**Given records:**

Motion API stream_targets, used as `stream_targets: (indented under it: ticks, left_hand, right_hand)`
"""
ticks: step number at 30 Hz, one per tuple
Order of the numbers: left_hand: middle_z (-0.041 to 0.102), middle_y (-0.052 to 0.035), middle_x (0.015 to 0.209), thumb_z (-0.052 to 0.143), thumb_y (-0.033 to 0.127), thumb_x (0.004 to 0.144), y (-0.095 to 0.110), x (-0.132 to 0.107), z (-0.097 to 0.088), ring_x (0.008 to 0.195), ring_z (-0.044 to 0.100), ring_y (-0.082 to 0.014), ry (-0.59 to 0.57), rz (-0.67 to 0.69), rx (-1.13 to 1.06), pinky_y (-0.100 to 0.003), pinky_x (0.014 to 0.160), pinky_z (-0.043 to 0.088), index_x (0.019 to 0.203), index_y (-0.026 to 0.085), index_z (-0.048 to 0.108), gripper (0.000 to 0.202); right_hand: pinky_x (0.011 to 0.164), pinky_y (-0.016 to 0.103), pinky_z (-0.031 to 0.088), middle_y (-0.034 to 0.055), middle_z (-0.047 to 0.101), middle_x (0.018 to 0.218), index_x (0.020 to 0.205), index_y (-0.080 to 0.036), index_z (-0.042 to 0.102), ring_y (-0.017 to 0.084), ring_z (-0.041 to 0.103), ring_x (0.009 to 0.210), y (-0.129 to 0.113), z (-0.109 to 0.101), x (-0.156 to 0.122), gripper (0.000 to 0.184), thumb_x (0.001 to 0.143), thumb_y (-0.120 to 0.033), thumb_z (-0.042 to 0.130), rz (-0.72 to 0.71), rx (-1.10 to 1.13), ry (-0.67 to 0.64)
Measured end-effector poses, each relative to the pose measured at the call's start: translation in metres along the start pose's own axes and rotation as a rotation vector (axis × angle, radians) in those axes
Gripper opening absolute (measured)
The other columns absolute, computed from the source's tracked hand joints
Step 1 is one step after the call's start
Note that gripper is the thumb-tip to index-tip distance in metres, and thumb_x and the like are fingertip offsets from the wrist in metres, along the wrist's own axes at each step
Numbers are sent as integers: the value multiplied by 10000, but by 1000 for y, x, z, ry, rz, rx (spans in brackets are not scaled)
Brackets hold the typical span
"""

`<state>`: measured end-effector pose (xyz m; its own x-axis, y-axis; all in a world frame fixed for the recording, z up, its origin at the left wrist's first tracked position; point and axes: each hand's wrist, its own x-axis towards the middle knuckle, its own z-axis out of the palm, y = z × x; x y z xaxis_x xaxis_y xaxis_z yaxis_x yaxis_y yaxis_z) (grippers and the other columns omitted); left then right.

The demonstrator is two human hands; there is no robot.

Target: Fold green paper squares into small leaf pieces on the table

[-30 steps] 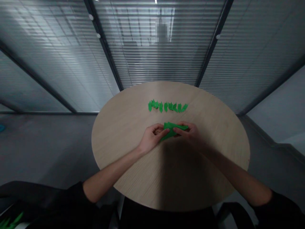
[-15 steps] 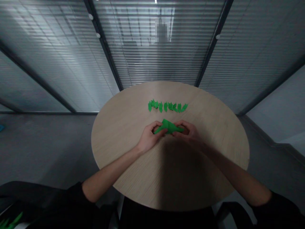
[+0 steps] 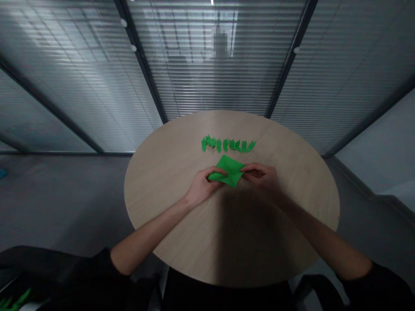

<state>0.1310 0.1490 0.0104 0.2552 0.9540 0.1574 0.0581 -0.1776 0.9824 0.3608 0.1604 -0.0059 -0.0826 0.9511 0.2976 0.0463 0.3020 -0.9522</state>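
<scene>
Green sheet [image 3: 231, 167] (paper, probably) — in the grip of left hand [image 3: 204, 183] and right hand [image 3: 263, 176].

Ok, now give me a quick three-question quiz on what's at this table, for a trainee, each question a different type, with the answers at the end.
1. True or false: the left hand and the right hand both touch the sheet.
2. Where is the row of small pieces?
A. Nearer the person than the sheet
B. Beyond the sheet, on the table
C. On the floor
3. Fill in: the sheet and the row of small pieces are both coloured ___.

Key: 1. True. 2. B. 3. Green.
</scene>
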Motion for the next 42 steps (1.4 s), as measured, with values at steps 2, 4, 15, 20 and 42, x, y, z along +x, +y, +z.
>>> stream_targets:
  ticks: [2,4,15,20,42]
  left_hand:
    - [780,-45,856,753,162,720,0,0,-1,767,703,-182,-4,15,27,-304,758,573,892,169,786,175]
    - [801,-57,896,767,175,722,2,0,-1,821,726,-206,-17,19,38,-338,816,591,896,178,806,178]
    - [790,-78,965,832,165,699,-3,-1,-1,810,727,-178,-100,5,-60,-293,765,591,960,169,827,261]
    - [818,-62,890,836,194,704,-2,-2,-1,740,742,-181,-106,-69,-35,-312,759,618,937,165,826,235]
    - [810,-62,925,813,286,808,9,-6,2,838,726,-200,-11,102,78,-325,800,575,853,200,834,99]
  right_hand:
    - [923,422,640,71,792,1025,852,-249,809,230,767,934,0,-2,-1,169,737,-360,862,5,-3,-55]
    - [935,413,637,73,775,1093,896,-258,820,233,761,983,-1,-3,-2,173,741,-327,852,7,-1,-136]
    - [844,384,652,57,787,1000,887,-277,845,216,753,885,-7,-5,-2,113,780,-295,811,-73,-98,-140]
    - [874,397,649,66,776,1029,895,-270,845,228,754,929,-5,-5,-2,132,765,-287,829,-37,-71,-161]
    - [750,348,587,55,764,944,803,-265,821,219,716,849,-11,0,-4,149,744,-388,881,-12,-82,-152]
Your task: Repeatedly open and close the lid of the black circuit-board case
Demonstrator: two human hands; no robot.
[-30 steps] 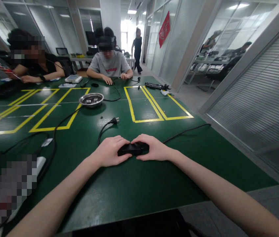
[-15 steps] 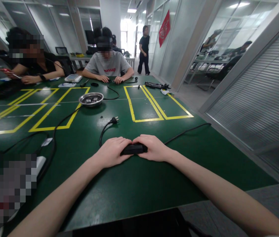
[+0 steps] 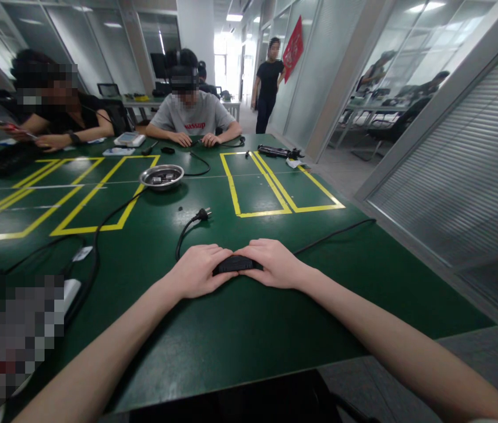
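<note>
A black power adapter (image 3: 236, 264) lies between both my hands, low over the green table (image 3: 231, 335). My left hand (image 3: 200, 270) is closed around its left end, and my right hand (image 3: 274, 262) grips the right end. The thumbs run along the near side, with the fingers over the top. A ribbed face of the adapter shows between them; its ends are hidden in my hands. From behind my left hand a black cord curves up to a plug (image 3: 203, 214) lying on the table. A thinner black cable (image 3: 337, 236) leads off to the right from behind my right hand.
A metal bowl (image 3: 161, 177) holding small metal parts stands beyond the plug. Yellow tape outlines (image 3: 264, 214) mark the tabletop. A black folded tripod-like object (image 3: 277, 151) lies at the far edge. Two co-workers sit across the table; another person (image 3: 268, 82) stands in the aisle.
The adapter has turned in my hands, so a ribbed face now shows instead of a smooth one. My thumbs have come closer together. The person in the aisle has come nearer.
</note>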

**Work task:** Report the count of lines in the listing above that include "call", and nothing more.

**Written answer:** 2